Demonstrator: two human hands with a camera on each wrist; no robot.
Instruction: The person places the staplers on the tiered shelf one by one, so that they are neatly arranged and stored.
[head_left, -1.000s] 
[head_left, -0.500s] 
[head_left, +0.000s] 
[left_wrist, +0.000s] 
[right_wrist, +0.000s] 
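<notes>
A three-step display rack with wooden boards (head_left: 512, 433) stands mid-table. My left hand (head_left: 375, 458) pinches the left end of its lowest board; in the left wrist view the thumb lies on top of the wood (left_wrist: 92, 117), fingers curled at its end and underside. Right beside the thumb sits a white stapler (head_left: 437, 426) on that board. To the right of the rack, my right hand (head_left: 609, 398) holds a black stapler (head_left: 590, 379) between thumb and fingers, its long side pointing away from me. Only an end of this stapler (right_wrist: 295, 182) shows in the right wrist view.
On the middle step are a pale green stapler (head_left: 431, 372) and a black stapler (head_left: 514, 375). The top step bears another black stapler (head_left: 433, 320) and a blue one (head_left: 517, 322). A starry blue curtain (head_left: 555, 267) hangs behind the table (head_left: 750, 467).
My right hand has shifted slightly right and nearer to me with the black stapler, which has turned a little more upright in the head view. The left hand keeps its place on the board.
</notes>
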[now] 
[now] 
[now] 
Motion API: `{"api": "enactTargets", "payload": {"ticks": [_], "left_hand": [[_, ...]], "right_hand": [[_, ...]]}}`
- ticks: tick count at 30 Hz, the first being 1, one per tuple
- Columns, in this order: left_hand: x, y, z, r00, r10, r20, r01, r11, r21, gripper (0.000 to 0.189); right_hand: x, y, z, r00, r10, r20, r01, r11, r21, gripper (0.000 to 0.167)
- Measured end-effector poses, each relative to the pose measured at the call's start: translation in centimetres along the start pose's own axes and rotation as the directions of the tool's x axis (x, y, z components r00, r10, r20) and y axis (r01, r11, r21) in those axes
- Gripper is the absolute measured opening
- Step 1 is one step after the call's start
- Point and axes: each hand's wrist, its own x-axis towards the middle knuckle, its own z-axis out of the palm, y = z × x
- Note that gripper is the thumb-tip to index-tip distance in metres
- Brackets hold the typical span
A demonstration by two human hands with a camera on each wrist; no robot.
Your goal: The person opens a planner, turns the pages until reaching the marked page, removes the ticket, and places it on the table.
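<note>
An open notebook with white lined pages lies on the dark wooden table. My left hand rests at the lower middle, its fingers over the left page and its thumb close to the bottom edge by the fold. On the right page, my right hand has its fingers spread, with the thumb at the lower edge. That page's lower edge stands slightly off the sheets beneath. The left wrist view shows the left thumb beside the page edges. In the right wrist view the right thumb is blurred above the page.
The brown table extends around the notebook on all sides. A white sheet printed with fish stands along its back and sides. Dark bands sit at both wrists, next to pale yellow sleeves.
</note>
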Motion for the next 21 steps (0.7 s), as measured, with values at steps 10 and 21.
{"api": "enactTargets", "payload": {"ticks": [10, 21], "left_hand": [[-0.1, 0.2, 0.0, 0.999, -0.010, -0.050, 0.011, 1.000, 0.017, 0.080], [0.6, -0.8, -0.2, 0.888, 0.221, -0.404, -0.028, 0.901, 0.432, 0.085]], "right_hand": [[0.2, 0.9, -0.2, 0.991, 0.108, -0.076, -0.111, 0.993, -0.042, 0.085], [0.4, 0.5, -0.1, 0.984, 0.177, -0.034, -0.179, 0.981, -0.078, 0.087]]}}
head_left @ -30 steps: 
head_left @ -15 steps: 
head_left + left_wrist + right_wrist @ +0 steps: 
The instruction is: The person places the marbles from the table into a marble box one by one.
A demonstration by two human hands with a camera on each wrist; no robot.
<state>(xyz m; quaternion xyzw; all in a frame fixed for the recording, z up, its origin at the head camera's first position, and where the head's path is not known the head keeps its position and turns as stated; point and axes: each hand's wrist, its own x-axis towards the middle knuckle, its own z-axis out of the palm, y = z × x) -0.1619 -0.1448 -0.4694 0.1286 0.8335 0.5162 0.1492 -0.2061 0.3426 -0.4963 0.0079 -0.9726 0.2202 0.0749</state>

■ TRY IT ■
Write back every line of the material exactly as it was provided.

■ ANSWER SECTION ■
Demonstrator: two human hands with a camera on each wrist; no robot.
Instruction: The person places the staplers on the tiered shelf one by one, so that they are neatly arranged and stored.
[head_left, -1.000s] 
[head_left, -0.500s] 
[head_left, +0.000s] 
[left_wrist, +0.000s] 
[right_wrist, +0.000s] 
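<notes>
A three-step display rack with wooden boards (head_left: 512, 433) stands mid-table. My left hand (head_left: 375, 458) pinches the left end of its lowest board; in the left wrist view the thumb lies on top of the wood (left_wrist: 92, 117), fingers curled at its end and underside. Right beside the thumb sits a white stapler (head_left: 437, 426) on that board. To the right of the rack, my right hand (head_left: 609, 398) holds a black stapler (head_left: 590, 379) between thumb and fingers, its long side pointing away from me. Only an end of this stapler (right_wrist: 295, 182) shows in the right wrist view.
On the middle step are a pale green stapler (head_left: 431, 372) and a black stapler (head_left: 514, 375). The top step bears another black stapler (head_left: 433, 320) and a blue one (head_left: 517, 322). A starry blue curtain (head_left: 555, 267) hangs behind the table (head_left: 750, 467).
My right hand has shifted slightly right and nearer to me with the black stapler, which has turned a little more upright in the head view. The left hand keeps its place on the board.
</notes>
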[now] 
[now] 
[now] 
Motion API: `{"api": "enactTargets", "payload": {"ticks": [_], "left_hand": [[_, ...]], "right_hand": [[_, ...]]}}`
- ticks: tick count at 30 Hz, the first being 1, one per tuple
- Columns, in this order: left_hand: x, y, z, r00, r10, r20, r01, r11, r21, gripper (0.000 to 0.189); right_hand: x, y, z, r00, r10, r20, r01, r11, r21, gripper (0.000 to 0.167)
- Measured end-effector poses, each relative to the pose measured at the call's start: translation in centimetres along the start pose's own axes and rotation as the directions of the tool's x axis (x, y, z components r00, r10, r20) and y axis (r01, r11, r21) in those axes
- Gripper is the absolute measured opening
- Step 1 is one step after the call's start
- Point and axes: each hand's wrist, its own x-axis towards the middle knuckle, its own z-axis out of the palm, y = z × x
- Note that gripper is the thumb-tip to index-tip distance in metres
- Brackets hold the typical span
A demonstration by two human hands with a camera on each wrist; no robot.
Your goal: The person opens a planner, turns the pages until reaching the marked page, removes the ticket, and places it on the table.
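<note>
An open notebook with white lined pages lies on the dark wooden table. My left hand rests at the lower middle, its fingers over the left page and its thumb close to the bottom edge by the fold. On the right page, my right hand has its fingers spread, with the thumb at the lower edge. That page's lower edge stands slightly off the sheets beneath. The left wrist view shows the left thumb beside the page edges. In the right wrist view the right thumb is blurred above the page.
The brown table extends around the notebook on all sides. A white sheet printed with fish stands along its back and sides. Dark bands sit at both wrists, next to pale yellow sleeves.
</note>
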Motion for the next 21 steps (0.7 s), as measured, with values at steps 10 and 21.
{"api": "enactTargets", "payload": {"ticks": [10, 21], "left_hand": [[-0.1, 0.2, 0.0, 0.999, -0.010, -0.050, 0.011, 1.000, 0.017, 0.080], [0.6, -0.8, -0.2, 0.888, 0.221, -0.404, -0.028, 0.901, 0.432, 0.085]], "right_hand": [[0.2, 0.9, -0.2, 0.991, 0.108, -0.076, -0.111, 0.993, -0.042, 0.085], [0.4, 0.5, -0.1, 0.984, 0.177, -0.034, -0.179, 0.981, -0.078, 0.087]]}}
head_left @ -30 steps: 
head_left @ -15 steps: 
head_left + left_wrist + right_wrist @ +0 steps: 
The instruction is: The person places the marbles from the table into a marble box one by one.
A demonstration by two human hands with a camera on each wrist; no robot.
<state>(xyz m; quaternion xyzw; all in a frame fixed for the recording, z up, its origin at the head camera's first position, and where the head's path is not known the head keeps its position and turns as stated; point and axes: each hand's wrist, its own x-axis towards the middle knuckle, its own z-axis out of the palm, y = z × x) -0.1619 -0.1448 -0.4694 0.1286 0.8335 0.5162 0.1492 -0.2061 0.3426 -0.4963 0.0079 -0.9726 0.2202 0.0749</state>

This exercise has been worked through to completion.